One thing that I have been seeing a lot is how insanely complex the global semiconductor industry and supply chain is. It's basically a Jenga tower that is barely standing due to the efforts of some really talented people, and it's so complex and expensive, that it's basically impossible to sort it out and make it more efficient. It's so complex that literally nobody even understand the entire picture in detail. That's how you get situations where a single obscure Japanese company that nobody has even heard about that makes some obscure chemical or machine that is crucial to 90% of the semiconductor supply chain or how there's a lot of the chip making equipment that's still running on decades old code because people are fearful of updating it in case it screws up the yield or and other really outlandish examples. The supply chain is a tangled mess, that nobody can really sort out.
With a supply chain this large, complex, long and with plenty of middlemen inbetween, there has to be some insane inefficiency in the system, that still continue to exist because it's so complex that people aren't even aware that the inefficiency even exists. Combine that with the insane amount of money flowing in and there is probably a lot of bloat floating around somewhere. Especially for older more mature nodes, since there's not much of a drive to make their manufacturing process more efficent, as compared to the cutting edge nodes.

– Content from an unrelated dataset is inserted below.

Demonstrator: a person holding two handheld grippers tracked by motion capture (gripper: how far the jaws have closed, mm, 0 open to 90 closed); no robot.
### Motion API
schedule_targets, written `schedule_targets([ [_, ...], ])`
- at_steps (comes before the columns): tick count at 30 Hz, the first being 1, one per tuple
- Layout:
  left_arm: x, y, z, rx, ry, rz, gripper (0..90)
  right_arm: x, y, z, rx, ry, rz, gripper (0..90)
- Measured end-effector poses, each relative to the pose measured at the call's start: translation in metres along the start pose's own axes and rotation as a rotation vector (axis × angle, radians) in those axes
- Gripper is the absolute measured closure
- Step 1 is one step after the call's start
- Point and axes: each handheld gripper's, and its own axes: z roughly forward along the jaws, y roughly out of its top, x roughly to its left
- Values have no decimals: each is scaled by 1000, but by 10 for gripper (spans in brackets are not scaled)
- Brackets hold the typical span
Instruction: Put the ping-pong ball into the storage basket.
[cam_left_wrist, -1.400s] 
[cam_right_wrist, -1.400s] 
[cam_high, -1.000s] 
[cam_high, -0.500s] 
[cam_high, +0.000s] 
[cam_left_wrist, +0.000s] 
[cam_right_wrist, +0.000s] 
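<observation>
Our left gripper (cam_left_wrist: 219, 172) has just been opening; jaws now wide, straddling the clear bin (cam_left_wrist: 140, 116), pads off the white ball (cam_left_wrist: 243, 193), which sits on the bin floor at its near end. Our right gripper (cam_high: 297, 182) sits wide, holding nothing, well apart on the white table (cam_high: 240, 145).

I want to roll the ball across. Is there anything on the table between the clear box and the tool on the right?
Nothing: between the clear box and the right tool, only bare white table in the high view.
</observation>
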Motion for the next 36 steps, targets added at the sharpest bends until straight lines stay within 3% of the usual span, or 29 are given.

I do hope that since the American sanctions have pushed said Jenga tower over and forced China to basically remake the global semiconductor industry largely from scratch inside of the chinese market, that China rebuilds it in since a way that is a lot more efficient. Maybe that one Japanese company that rests on it's rest on it's laurels because it sits on monopoly in a niche market that most people don't even know exist, is actually charging a 100% markup and hasn't actually innovated in decades due to their monopoly. Maybe there's dozens of legacy companies across a dozen countries that all sell variations of the same core product, that aren't challenged because not wanting to rock the boat and the geopolitical issues, that can be all squeezed into a single company with 1/20th of the workforce.
I always find it funny whenever people keep quoting just how insanely complex the semiconductor industry is, just how many companies and people are working in it, how many countries are involved, how specialized everything is, how siloed it is, how nobody can barely understand the supply chain in depth. And how this means that China will never be able to replicate it due to it's complexity and be self sufficient, especially in the high end nodes. But to me when I hear all those things, all I can think about is how insanely inefficient the entire thing must be. It's not gonna be easy, but since China is starting basically from scratch in a lot of this fields, they hopefully don't have to deal with existing supply chains, existing contracts, technical debt and outdated institutional knowledge and can start with a clean slate.
As Deepseek and plenty of other examples have proven, working with constraints and starting from zero can sometimes have it's advantages. Hopefully China comes out of this with a much more efficient, cost effective, innovative and centralized semiconductor industry that can do a better job with less people, companies, materials and money. Also, all located within hours of travel times from each other instead of having to travel across the entire globe.